Will Fintech Steering Committee report bring changes to PDPA?

The Subhash Garg Committee’s report on Fintech has touched on several aspects of the industry. It has interalia recommended on two aspects which are immediately relevant for us as observers of ITA 2000 and PDPA.

Firstly it has recommended changes to ITA 2000, to bring in the documents kept out of ITA 2000 under Section 1(4).

The recommendation is as under

Para 2.4.6: Re-engineering Legal Processes for the Digital world

The Committee recommends review by Department of Legal Affairs of all such legal processes that have a bearing on financial services and consider amendments permitting digital alternatives in cases such as power-of-attorney, trust deeds, wills, negotiable instrument, other than a cheque, any other testamentary disposition, any contract for the sale or conveyance of immovable property or any interest in such property, etc., (where IT Act is not applicable), compatible with electronic service delivery by financial service providers.

These exemptions had come in due to some specific thoughts which were relevant in 1998-2000 when the law was drafted.
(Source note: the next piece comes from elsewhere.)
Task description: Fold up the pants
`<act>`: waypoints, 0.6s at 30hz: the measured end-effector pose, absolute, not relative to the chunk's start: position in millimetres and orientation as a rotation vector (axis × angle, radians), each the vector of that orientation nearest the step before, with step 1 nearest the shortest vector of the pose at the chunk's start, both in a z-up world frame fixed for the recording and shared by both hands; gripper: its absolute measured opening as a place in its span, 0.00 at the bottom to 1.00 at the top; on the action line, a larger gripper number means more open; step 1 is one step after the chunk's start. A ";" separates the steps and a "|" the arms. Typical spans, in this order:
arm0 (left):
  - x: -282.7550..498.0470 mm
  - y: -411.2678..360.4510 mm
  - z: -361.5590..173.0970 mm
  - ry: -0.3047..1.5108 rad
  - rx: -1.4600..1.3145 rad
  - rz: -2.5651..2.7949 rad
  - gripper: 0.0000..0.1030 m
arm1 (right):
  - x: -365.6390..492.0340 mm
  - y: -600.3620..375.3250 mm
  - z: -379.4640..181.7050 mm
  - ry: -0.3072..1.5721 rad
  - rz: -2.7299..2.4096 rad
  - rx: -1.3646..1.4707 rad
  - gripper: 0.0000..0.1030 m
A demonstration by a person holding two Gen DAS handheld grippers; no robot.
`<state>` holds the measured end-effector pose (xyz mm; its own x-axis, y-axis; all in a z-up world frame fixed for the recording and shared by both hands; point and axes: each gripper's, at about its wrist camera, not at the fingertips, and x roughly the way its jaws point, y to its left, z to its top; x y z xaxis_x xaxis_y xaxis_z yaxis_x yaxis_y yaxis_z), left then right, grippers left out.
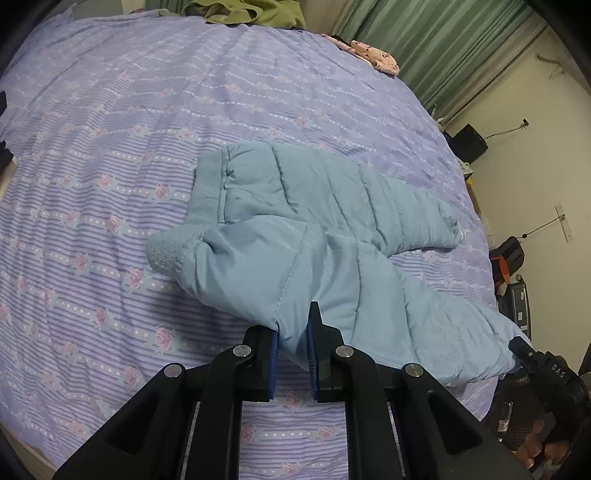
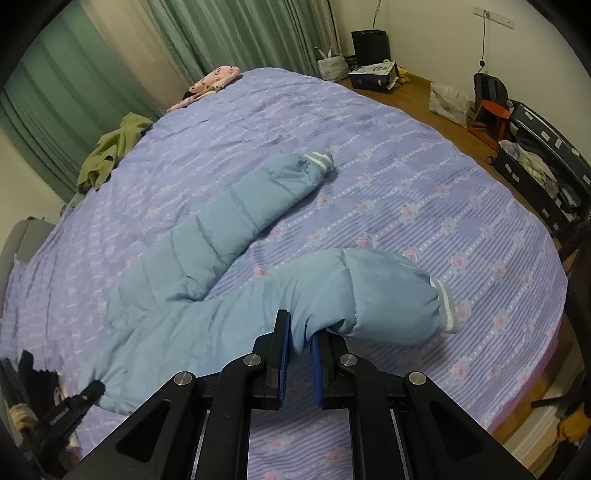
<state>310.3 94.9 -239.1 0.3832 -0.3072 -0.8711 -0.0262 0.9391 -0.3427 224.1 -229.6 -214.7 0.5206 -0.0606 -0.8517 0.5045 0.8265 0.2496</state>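
Light blue quilted pants (image 1: 295, 229) lie on the purple flowered bedspread (image 1: 110, 147), waistband to the left, legs spread apart to the right. My left gripper (image 1: 293, 325) is shut on the near edge of the pants below the waist. In the right wrist view the pants (image 2: 221, 229) show both legs with grey-white striped cuffs. My right gripper (image 2: 301, 332) is shut on the near leg, a little short of its cuff (image 2: 447, 306). The right gripper also shows in the left wrist view (image 1: 524, 354), and the left gripper in the right wrist view (image 2: 88, 395).
A green garment (image 2: 110, 151) and a pink flowered garment (image 2: 214, 79) lie at the far edge of the bedspread (image 2: 406, 166). Green curtains (image 2: 221, 33) hang behind. On the floor to the right stand bags, a red stool (image 2: 487, 118) and an open suitcase (image 2: 543, 170).
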 end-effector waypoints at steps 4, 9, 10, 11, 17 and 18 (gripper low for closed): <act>312.7 92.5 -230.6 1.175 -0.329 -0.168 0.13 | 226.9 -231.1 -207.8 0.973 -0.342 0.507 0.11; 322.1 86.0 -219.1 1.189 -0.343 -0.131 0.13 | 235.7 -241.5 -205.8 1.021 -0.319 0.511 0.11; 323.8 85.4 -217.4 1.189 -0.352 -0.115 0.13 | 238.2 -241.9 -205.4 1.031 -0.312 0.514 0.11; 325.2 85.3 -217.6 1.195 -0.358 -0.101 0.13 | 243.9 -243.4 -204.9 1.048 -0.293 0.514 0.11; 343.1 81.9 -219.6 1.230 -0.391 -0.013 0.13 | 282.0 -253.7 -198.9 1.069 -0.258 0.474 0.11; 349.2 80.8 -220.9 1.237 -0.392 -0.001 0.13 | 289.6 -254.9 -198.7 1.070 -0.258 0.471 0.11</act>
There are certain changes that have occurred in technology that may warrant a rethink on some of the aspects. However, the steering committee was neither tasked to think about changes in ITA 2000 nor it had the necessary expertise.

Hence the suggestions can only be taken as nothing more than an indication to the Government and should be handled with care.

Secondly, the committee has also made suggestions regarding the powers of the proposed Data Protection Authority proposed under PDPA, as under.

Para 4.4.3: Coordination with Financial Regulators:

The Committee is of the view that in some cases, data privacy requirements in existing legislation may need to be reviewed in order to tailor them to the emerging data privacy legislation. The Committee also considers that given the fact that sectoral regulators are already taking steps to maintain the security and confidentiality of consumer data in their respective jurisdictions, some obligations the Data Protection Bill seeks to place on the DPA may be given to the sectoral regulators to discharge. Regulators must therefore carefully review their existing regulatory framework and identify any changes or modifications that may be required to the current regulatory framework.

It appears that the committee was apprehensive of the loss of power of some of the other authorities who may have to work as per the directions of the DPA. It is obvious that the DPA will respect the sectoral regulators and accommodate their views in the implementation of the Data Protection regulations. But there has been a tendency by different departments of the Government to come up with their own Privacy related regulations that could overlap with the PDPA and confuse the market players.

This should be avoided. Let the DPA come into existence as per law with suitable flexibility in defining the codes and practices in different sectors and then discussions can be had with individual sectoral regulators so that their views can be accommodated.